— Что с тобой? — спросил Вяземский.
По-видимому, он застонал или вскрикнул. Он отвечая, что видел дурной сон. Дилижанс мягко покачивался на рессорах. Они ехали в Москву. Он не любил Москвы, но теперь был рад, что оставил Петербург. Он опять прикрыл глаза. Вяземский опять что-то сказал ему. Он сделал вид, будто не слышал.
…Когда они поняли, что он им чужой, когда увидели его нежелание, его отвращенье — они переменились… Переменились! Он близок был к тому, чтобы расхохотаться почти истерически, но присутствие Вяземского удержало его. Переменились, да! О как вытягивались их члены, обрастая шерстью, пятнистой и черной, как трещали сухожилия и кости! (А он только и мог, что мотать головою да твердить беспомощно, жалко: «Нет, нет, ради бога, нет, я не хочу…») Он передернулся весь. Они опоили его чем-то, это ясно. Опиум, гашиш… Он пошевелился и глянул исподлобья на Вяземского. Тот был спокоен.
— Полиньяку не сносить головы, — сказал он, — хочешь пари?
— На бутылку шампанского, — сказал Вяземский охотно.
Обедать заехали к Жуковскому в Царское. Дальше — Тверь. Дилижанс все сильней подпрыгивал на ухабах. Он дремал или делал вид, что дремлет. Вяземский надел на нос очки, развернул газету, шелестел страницами.
— Послушай, — сказал Вяземский, толкая его в бок. Газета в руках Вяземского была — «Северная пчела».
Вяземский ругмя ругал ее — и прочитывал в дороге от корки до корки. Он подумал, что Вяземский опять станет говорить о Видоке. Но тот читал уже последние страницы, где были всякие анекдоты и происшествия. Из передвижного зверинца французского негоцианта Mallo убежала пантера, убила одного прохожего, искалечила двоих и воротилась обратно в свою клетку; полиция настаивает на том, чтобы застрелить опасного зверя; француз утверждает, что все ошибка, зверь ручной, а российская полиция ищет, на кого бы свалить деяния своих собственных разбойников.
— Какого числа это было?
— Третьего числа, — отвечал Вяземский, — в ночь с воскресенья… Странное нынче лето: Cholera morbus, звери бешеные…

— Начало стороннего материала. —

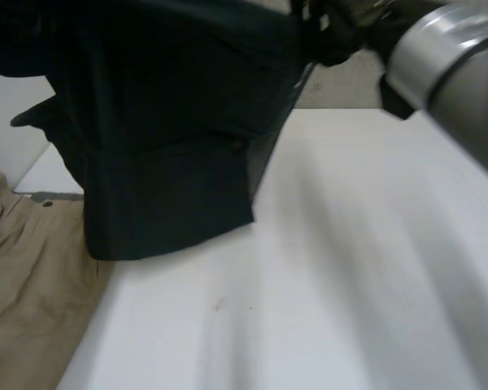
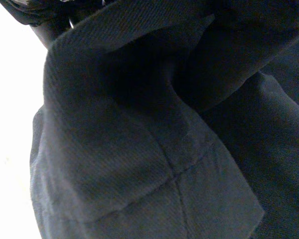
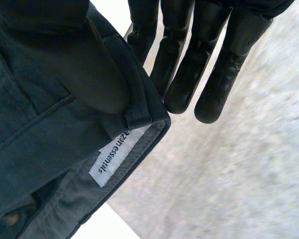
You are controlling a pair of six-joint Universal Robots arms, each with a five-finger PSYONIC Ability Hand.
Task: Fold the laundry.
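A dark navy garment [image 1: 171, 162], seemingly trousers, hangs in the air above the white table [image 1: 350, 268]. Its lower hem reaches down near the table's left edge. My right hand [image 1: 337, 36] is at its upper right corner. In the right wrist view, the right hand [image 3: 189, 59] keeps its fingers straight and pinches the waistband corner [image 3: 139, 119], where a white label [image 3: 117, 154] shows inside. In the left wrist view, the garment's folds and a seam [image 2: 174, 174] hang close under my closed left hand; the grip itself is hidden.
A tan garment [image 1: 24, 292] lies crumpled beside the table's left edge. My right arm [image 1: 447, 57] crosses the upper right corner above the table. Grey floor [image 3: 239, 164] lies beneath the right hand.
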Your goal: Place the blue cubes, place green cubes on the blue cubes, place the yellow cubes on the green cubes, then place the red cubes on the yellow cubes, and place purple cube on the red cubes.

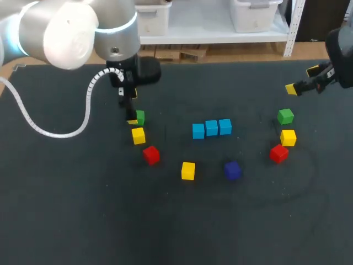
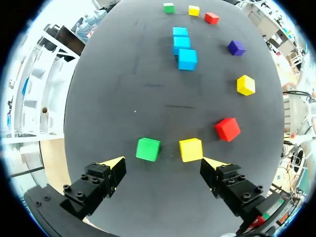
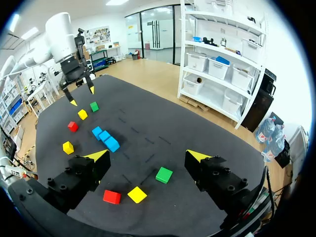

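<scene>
— Dark and matte, the bench (image 1: 71, 221) is carrying every cube singly on its top. The three blue cubes (image 1: 212, 128) are sitting at its middle in a tight row, sides touching, bright turquoise against the black.

— What is lying around them?

— Toward the left edge, the left green cube (image 1: 140, 117), left yellow cube (image 1: 138, 135) and left red cube (image 1: 151, 155) are trailing toward the near edge, close but apart. Toward the right edge, the right green cube (image 1: 285, 116), right yellow cube (image 1: 288, 137) and right red cube (image 1: 278, 153) are bunching the same way. Between the blue row and the near edge, the lone yellow cube (image 1: 188, 170) and the purple cube (image 1: 232, 170) are sitting apart.

— And the grippers?

— The left gripper (image 2: 162, 164) is hanging over the left green cube, fingers spread wide and pinching nothing. That cube and its yellow neighbour are lying just ahead of the tips. The right gripper (image 3: 148, 156) is hovering toward the far right corner, beyond the right green cube, fingers likewise splayed and holding nothing.

— Room for moving?

— A wide band of bench top is running along the near edge, and another is lying between the blue row and the far edge.
</scene>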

— Жуковский сказал, что никакой холеры нет.
— Он сказал! У Жуковского дом гореть будет, и платье на нем начнет гореть — а он все будет говорить, что все хорошо.
Если у Жуковского всегда все было хорошо, то у Вяземского всегда все плохо. То и другое раздражало.
— Я видал пантеру, — сказал он. — Красивый и сильный зверь. В клетке ему тяжело.
— А тебе в клетке не тяжело? — возразил Вяземский. Они все — Вяземский, Жуковский и другие — будто тащили его за полы, каждый в свою сторону: к нам! со мною! ну, что же ты! определись! перестань колебаться, меняться, ускользать, застынь камнем! — тащили любя, но было в их дружеских понуканиях что-то глубоко оскорбительное, чего они не понимали, а он не мог объяснить, не унижая себя еще больше, и потому был пред ними беспомощен, — и чем назойливей они его тянули, тем сильней был в нем бес противоречия, и в итоге все выходило шиворот-навыворот. Говорить «мы» он мог о многих, но думать «мы», быть «мы» — только с нею; во всяком случае, он надеялся на это. Вяземский не хотел понять, Вяземский вообще не понимал, зачем он женится. Что ж — par depit!
— Некоторых нужно держать в клетке, — пробормотал он, — для их же блага…
Вяземский решил, что он опять говорит о Полиньяке.
— Казнить его не должно и не можно, — сказал Вяземский.
— Увидишь: казнят. -Нелепая мысль мелькнула в мозгу: ежели б он нашел в себе силы и выдержки увидеть то, что хотел показать ему черный, — знал бы теперь наверняка, казнят Полиньяка или нет, и не рисковал бы зазря бутылкою шампанского. Оказывается, он мог уже с иронией вспоминать свой сон, это означало, что он выздоровел, наваждение прошло.